Gases are compressed in many different types of industrial facilities and for a variety of purposes. For example, air is compressed, cooled and introduced into one or more distillation columns in an air separation plant. In a liquefier, a gas is compressed and sufficiently cooled to a liquid. There are many other examples of industrial facilities in which gases are compressed.
In any facility, although a single compressor stage can be used to compress the gas, more typically, the gas is compressed in multiple, sequential compressor stages. The reason for this is as the gas is compressed, its temperature rises. The elevated gas temperature requires an increase in power to compress the gas. In a typical compressor installation utilizing individual stages, each stage uses a centrifugal compressor in which gases entering an inlet to the compressor are distributed to a vaned compressor wheel that rotates to accelerate the gas and thereby impart the energy of rotation to the gas. This increase in energy is accompanied by an increase in velocity and a pressure rise. The pressure is recovered in a vaned or vaneless diffuser that surrounds the compressor wheel and functions to decrease the velocity of the gas and thereby increase the gas pressure of the compressed gas. The compressed gas is discharged by a volute of spiral-like configuration that terminates in an outlet of the compressor. The gas is therefore discharged from the outlet at right angles to the incoming gas to be compressed.
Since the gas has been compressed, its temperature has also increased. The heated compressed gas is cooled between the compressor stages by intercoolers in which the heated compressed gas cools through indirect heat exchange with a coolant, for instance, air or water.
Typically, the multistage compressor installation described above is driven by a common gearbox having an electric motor driving a bull gear that in turn drives pinions that are connected to compressor shafts that rotate the compressor wheels. Since the gas is gradually compressed from stage to stage, each compressor pinion may rotate at a different speed and torque related to the pressure rise to be accomplished in a particular stage on that pinion. This arrangement is particularly advantageous in an air separation plant in which it is desirable for a common plant design to be utilized with different gearing arrangements that can be used to meet production requirements for a particular plant. Additionally, since an air separation plant requires refrigeration that is generated by turboexpanders, the work of expansion can easily be recovered by gearing between the turboexpander and the bull gear. The disadvantage of such arrangement is that since the compression stages are arranged around the bull gear, the piping or conduits connecting the stages to the intercoolers can become quite convoluted. Each bend in the conduits results in a pressure drop due to turbulence induced in the flow by the change in direction of the gas within the bend. Additionally, the conduits lead directly to the intercoolers, a rapid increase in flow area results at the connection of the conduits to the intercooler. This rapid increase in flow area also results in a pressure drop due to the resulting turbulence that is induced into the flow. Also, mal-distributions in flow can occur in the intercooler such that not all of the heat exchange passages are utilized effectively.

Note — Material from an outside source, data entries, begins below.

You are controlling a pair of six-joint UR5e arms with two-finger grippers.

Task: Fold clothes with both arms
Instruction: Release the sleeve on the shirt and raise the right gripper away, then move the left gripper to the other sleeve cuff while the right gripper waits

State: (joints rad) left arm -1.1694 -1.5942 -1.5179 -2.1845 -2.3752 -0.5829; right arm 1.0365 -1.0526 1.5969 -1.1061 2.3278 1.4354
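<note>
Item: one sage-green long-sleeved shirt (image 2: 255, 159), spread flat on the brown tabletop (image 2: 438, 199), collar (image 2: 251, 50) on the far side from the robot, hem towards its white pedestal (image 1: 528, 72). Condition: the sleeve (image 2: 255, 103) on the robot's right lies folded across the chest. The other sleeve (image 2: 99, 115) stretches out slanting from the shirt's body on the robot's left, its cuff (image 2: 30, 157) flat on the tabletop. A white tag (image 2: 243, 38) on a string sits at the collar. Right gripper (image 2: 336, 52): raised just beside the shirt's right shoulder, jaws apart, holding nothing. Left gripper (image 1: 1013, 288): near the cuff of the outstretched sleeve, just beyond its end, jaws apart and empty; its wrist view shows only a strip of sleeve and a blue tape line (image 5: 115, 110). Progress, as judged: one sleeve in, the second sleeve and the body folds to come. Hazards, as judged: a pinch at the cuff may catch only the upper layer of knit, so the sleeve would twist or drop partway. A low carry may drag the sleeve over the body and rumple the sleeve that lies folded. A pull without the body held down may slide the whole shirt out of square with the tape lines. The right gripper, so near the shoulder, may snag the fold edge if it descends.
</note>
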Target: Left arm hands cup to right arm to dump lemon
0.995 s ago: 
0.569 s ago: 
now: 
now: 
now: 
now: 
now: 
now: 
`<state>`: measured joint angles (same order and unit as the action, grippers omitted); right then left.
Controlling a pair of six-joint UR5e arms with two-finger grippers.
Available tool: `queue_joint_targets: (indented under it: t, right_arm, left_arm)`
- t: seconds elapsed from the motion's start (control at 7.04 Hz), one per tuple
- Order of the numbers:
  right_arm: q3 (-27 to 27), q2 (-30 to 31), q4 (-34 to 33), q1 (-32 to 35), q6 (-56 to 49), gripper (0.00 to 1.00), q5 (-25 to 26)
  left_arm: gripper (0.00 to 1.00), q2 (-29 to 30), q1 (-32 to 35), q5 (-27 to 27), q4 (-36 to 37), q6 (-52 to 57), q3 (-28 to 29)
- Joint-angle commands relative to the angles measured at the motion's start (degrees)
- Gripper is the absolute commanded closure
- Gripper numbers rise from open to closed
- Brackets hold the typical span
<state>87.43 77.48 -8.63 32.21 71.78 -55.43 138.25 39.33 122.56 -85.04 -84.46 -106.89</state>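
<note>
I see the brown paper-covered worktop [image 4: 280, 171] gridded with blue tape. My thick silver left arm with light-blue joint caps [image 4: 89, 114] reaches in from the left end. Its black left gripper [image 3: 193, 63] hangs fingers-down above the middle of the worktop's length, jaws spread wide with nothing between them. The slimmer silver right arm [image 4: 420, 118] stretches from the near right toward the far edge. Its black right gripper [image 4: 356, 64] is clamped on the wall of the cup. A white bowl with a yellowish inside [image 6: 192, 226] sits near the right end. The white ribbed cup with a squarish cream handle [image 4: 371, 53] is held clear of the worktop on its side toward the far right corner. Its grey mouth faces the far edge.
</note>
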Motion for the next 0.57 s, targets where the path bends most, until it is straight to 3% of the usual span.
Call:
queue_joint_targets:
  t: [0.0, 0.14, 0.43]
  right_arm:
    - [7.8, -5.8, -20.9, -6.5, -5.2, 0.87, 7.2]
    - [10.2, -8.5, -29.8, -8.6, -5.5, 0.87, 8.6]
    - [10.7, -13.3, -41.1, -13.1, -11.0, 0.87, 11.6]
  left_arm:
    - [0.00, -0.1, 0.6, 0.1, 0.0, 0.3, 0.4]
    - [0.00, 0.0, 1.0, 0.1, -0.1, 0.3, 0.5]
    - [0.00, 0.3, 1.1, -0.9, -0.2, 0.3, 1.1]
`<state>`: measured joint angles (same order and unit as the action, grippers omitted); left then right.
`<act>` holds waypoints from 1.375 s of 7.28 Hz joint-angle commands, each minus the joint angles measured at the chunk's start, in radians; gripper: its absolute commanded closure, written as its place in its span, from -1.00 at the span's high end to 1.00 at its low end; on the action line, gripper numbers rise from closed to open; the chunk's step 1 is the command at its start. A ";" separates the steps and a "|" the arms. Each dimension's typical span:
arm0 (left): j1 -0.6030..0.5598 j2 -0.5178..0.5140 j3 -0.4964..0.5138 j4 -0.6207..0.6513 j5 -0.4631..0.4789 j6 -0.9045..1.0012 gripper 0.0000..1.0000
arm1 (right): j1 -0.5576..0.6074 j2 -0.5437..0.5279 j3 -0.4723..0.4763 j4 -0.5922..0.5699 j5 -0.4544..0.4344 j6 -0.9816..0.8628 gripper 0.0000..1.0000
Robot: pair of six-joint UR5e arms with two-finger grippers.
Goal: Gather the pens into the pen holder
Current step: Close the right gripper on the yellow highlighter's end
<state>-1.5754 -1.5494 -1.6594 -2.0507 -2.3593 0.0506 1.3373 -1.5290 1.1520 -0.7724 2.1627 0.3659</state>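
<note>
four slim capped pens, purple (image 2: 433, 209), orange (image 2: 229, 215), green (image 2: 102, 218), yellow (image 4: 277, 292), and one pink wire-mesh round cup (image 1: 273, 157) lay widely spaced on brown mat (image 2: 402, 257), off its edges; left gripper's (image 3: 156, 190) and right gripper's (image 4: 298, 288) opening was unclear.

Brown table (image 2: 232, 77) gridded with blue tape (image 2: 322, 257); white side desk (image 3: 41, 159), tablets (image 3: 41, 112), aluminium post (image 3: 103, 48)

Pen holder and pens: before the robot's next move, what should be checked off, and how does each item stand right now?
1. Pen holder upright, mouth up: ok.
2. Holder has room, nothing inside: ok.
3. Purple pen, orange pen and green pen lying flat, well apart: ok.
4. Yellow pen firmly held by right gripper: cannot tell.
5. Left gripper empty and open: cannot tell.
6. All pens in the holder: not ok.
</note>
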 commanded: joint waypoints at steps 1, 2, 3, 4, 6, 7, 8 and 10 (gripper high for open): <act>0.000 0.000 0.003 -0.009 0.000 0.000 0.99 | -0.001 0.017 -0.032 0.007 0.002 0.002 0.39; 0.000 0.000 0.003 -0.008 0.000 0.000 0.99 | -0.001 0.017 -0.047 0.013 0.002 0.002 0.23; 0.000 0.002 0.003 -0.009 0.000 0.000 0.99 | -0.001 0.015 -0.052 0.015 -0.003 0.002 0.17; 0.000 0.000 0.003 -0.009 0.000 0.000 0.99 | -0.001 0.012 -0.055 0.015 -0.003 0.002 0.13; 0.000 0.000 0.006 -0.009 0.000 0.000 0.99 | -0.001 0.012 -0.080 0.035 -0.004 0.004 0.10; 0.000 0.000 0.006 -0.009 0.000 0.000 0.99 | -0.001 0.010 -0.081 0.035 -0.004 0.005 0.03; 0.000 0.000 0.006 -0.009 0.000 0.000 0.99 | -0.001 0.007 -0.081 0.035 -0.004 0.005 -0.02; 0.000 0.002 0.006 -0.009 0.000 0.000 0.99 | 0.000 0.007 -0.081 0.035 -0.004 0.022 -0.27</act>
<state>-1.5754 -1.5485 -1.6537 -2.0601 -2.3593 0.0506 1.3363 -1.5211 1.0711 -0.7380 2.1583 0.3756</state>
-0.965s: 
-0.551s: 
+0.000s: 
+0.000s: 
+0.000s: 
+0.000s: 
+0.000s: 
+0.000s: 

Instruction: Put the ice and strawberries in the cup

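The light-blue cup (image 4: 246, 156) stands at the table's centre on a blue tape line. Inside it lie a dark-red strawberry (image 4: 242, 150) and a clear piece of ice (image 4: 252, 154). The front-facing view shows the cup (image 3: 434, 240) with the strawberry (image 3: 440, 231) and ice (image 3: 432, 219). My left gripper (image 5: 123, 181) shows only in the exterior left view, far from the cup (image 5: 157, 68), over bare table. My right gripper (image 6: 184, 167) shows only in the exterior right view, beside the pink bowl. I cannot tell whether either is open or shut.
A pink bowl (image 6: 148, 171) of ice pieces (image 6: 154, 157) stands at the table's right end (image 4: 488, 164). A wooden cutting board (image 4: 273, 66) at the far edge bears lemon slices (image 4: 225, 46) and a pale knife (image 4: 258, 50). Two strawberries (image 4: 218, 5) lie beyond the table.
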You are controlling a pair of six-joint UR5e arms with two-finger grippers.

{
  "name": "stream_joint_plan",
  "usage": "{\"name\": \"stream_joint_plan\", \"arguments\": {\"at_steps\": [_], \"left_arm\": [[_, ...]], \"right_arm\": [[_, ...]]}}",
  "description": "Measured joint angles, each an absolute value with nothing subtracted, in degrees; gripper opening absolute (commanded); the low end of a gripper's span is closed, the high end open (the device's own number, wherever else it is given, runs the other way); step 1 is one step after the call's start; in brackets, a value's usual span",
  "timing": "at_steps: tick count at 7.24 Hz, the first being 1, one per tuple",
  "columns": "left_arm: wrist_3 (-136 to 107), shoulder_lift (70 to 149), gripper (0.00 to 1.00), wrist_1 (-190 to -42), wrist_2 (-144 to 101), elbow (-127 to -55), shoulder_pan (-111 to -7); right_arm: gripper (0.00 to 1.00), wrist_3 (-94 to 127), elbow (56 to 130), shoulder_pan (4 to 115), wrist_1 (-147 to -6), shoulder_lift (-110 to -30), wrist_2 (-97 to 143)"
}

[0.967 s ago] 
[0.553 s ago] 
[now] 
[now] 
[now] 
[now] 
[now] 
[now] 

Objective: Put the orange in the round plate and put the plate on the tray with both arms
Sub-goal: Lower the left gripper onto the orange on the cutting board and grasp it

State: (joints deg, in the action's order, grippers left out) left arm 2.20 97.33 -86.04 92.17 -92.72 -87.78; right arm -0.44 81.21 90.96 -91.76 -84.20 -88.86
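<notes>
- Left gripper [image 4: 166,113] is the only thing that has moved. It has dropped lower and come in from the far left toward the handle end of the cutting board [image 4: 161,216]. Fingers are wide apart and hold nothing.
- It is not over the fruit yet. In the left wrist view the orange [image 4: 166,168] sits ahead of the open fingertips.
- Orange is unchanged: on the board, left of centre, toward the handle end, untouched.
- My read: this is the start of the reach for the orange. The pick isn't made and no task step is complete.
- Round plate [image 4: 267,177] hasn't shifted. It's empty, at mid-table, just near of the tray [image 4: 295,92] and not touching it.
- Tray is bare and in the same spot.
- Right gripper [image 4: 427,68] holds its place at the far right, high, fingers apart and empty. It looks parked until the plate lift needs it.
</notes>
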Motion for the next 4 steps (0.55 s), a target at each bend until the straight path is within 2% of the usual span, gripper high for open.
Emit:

Another disadvantage of the arrangement discussed above is that there are irreversible heat loses in gearboxes used in housing the bull gear and pinions. Further, since the torque is transmitted in a geared arrangement, there are certain mechanical requirements for the size of gear teeth resulting in limitations in the size of the pinions and therefore, speed that can be induced in each of the compression stages. These limitations are overcome through utilization of variable speed electric motors driving each of the compression stages individually. An example of this is shown in US Patent Application No. 2007/0189905 that is specifically designed to overcome the limitations discussed directly above. However, in this patent application, there is no appreciation of the pressure drops that can be induced due to the connection of the intercoolers with the compression stages.
As will be discussed, the present invention provides a compressor installation utilizing centrifugal compressors and interstage cooling in which each of the compressors is independently driven and positioned in a manner that incorporates low pressure drop connections between the stages and to the intercoolers located between stages.